Dein Zuhause ist ein heiliger Ort
Weißt du, warum man in japanischen Häusern im Eingang die Schuhe auszieht? Natürlich tun Japaner dies auch, um keinen Dreck und Staub ins Haus zu tragen, aber tatsächlich hat es noch eine tiefere Bedeutung. In alter Zeit wurde kutsu 靴, »Schuhe«, mit dem Zeichen沓 geschrieben, dessen zweite Lesung kegare, »Unreinheit«, bedeutet. Sich im Eingang die Schuhe auszuziehen hat also die zentrale Bedeutung, die Unreinheit von draußen nicht mit ins Haus zu tragen. »Ein Schritt nach draußen beschert einem sieben Feinde«, heißt es, und diese Redewendung zeigt, dass jeder Gang nach draußen mit Stress verbunden ist. Selbst wenn die Menschen ihre Einkäufe oder irgendeine Kleinigkeit erledigen, kommen sie mit unzähligen Menschen in Kontakt. Manchmal ärgern sie sich dabei oder fühlen sich unbehaglich. Auch in der Firma oder Schule kommt es vor, dass sie mit jemandem aneinandergeraten oder dass etwas nicht so läuft, wie sie es wollen. Zu Hause erholen sie sich von dem Stress und der Erschöpfung, es ist ein wichtiger Ort, an dem sie wieder zu sich selbst finden. Aber was, wenn dort alles in der Gegend herumfliegt? Sie haben am Eingang extra alles Unreine abgelegt, werden doch dann mit neuem Stress konfrontiert. Wenn du bereits an der Haustüre deine Schuhe ausziehst, tust du somit bereits symbolisch einen ersten Schritt in Richtung innere Ordnung. Wie wär’s, wenn du und alle, die deine Wohnung oder dein haus betreten, ab heute die Schuhe vor dem Eingang ausziehen?

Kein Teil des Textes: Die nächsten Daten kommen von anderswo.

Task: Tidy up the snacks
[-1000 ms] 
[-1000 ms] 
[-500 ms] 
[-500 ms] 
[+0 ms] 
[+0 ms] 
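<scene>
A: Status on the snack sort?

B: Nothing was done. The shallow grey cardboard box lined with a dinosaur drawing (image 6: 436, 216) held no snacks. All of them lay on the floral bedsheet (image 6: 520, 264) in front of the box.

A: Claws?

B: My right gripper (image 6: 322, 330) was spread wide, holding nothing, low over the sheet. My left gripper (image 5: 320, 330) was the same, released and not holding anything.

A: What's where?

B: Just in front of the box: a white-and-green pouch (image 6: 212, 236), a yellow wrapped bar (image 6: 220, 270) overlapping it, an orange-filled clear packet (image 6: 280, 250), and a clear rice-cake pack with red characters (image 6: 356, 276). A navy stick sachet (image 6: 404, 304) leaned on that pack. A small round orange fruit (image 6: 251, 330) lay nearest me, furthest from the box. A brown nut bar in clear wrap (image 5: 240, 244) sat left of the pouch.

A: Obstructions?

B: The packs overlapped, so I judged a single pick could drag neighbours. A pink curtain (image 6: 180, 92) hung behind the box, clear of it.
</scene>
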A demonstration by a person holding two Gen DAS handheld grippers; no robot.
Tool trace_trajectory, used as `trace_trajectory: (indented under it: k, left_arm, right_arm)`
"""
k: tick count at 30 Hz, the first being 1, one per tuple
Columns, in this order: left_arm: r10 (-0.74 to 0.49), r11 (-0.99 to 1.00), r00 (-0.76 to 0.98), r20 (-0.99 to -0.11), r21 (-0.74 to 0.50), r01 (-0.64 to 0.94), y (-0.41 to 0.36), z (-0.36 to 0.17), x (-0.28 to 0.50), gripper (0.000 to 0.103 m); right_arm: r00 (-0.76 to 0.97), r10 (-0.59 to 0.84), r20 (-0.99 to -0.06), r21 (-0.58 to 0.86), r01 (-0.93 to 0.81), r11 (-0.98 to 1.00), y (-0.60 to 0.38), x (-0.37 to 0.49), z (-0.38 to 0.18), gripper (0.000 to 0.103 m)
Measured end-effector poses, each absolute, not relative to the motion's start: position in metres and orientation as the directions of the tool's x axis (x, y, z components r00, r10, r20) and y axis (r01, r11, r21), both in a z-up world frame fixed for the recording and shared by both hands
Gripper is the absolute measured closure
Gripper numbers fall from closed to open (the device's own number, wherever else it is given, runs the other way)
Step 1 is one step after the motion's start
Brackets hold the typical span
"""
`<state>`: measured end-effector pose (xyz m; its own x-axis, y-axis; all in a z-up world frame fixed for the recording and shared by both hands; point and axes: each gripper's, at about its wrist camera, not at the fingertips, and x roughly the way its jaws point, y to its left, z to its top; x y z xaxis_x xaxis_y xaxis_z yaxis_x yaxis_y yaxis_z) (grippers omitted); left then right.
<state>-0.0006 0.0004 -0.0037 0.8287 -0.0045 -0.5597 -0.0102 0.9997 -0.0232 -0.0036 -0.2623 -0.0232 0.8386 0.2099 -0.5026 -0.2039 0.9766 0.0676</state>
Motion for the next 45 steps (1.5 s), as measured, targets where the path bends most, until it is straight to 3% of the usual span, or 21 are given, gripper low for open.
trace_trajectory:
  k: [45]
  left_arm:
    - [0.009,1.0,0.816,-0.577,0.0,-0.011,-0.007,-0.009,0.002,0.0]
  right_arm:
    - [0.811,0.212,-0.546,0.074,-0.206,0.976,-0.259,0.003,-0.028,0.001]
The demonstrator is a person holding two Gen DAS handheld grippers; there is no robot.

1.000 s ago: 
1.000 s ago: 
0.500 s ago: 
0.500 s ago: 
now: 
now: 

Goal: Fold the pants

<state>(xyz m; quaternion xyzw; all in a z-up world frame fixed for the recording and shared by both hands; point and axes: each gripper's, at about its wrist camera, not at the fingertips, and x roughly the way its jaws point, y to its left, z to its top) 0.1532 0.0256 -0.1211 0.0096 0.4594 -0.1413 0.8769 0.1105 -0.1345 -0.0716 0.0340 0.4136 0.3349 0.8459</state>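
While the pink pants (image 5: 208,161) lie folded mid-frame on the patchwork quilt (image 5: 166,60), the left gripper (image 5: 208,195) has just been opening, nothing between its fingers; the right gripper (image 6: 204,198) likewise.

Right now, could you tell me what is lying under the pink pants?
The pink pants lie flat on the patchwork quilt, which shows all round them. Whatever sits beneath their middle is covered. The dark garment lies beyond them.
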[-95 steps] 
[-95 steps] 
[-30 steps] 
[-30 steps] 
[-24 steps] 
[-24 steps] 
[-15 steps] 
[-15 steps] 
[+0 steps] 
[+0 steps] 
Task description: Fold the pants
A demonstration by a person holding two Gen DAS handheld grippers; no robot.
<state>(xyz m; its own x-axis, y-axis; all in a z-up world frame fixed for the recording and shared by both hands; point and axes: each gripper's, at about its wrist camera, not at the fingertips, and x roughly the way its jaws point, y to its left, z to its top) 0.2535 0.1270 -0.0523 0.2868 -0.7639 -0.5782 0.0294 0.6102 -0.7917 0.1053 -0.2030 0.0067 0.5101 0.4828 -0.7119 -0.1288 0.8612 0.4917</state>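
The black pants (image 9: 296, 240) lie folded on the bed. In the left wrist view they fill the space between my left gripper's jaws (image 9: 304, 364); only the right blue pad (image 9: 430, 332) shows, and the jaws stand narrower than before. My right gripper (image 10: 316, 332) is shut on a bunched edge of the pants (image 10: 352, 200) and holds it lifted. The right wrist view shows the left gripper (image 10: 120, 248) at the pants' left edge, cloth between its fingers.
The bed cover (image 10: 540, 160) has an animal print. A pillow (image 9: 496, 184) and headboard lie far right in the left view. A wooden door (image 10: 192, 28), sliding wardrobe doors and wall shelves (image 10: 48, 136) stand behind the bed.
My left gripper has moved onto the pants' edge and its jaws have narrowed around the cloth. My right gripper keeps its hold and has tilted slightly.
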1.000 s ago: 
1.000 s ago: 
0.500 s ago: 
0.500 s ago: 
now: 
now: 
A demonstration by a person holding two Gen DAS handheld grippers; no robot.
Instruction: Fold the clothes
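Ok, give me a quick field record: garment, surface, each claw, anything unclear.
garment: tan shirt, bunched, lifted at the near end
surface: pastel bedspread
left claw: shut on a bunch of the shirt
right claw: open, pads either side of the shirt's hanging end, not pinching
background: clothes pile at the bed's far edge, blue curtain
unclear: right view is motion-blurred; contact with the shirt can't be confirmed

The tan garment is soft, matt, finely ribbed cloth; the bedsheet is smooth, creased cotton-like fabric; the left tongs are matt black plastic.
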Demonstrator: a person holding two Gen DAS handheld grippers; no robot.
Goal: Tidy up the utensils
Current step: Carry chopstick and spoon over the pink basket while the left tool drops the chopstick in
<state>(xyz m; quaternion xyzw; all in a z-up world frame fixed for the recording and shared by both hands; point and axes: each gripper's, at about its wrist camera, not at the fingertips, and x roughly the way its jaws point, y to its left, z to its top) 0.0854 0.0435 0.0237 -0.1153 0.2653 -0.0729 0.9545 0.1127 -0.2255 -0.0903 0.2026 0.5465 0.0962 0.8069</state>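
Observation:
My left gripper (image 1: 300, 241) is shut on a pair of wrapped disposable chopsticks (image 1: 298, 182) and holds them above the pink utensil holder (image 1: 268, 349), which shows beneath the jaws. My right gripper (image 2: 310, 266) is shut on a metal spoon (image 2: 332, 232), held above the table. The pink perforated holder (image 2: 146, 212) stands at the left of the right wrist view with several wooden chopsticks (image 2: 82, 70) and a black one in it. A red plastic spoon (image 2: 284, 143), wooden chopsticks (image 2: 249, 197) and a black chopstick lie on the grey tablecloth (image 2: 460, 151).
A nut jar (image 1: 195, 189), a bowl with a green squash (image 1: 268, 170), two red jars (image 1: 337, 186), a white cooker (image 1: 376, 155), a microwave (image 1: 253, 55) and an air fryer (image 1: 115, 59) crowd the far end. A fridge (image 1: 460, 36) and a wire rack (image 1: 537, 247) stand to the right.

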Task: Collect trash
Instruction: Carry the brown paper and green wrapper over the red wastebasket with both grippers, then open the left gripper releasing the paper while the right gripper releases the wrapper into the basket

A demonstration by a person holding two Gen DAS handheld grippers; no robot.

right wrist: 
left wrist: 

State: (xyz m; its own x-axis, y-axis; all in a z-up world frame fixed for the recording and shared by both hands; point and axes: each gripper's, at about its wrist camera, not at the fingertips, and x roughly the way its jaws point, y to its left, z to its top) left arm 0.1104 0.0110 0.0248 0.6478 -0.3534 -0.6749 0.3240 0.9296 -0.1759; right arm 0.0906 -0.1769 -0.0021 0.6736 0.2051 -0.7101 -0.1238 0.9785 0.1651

Eine saubere Wohnung ist eine Selbstverständlichkeit
Im Zen-Buddhismus geht man davon aus, dass der Zustand der Wohnung den Zustand unseres Herzens widerspiegelt. Möchtest du dich dann nicht sofort ans Aufräumen machen? Menschen, in deren Wohnung Ordnung herrscht, haben auch in ihren Herzen klare Verhältnisse und werden seltener von unnützen Gedanken und Sorgen geplagt. Sie wissen, wo sich was befindet, und sind nicht ständig auf der Suche danach. Wenn wir hingegen in unserer Wohnung keinen Fuß vor den anderen setzen können, kommen wir nicht wirklich zur Ruhe. Denn dann müssen wir immer erst alles Mögliche wegräumen oder das, was wir brauchen, finden, bevor wir etwas machen können.
Betrachte deine Wohnung so, als würdest du jemand besuchen. Betrachte deine Wohnung so, als wäre sie der Spiegel deines Inneren. Was empfindest du, wenn du deinen Blick ganz unvoreingenommen durch deine Wohnung gleiten lassen?
Buddha Shakyamuni hat einmal gesagt: »Das Herz gerät leicht in Verwirrung. Darum müssen wir es richten.« Bei einer Wohnung ist es dasselbe. Wenn wir unsere Sachen liegen lassen, fliegen sie bald überall herum und werden staubig. Aber mach dir keine Sorgen, falls es in deiner Wohnung momentan drunter und drüber geht. Sobald du in einer aufgeräumten Wohnung lebst, merkst du, wie angenehm das ist. Du möchtest diesen Zustand bewahren, und so wird eine ordentliche Wohnung eines Tages auch selbstverständlich für dich sein.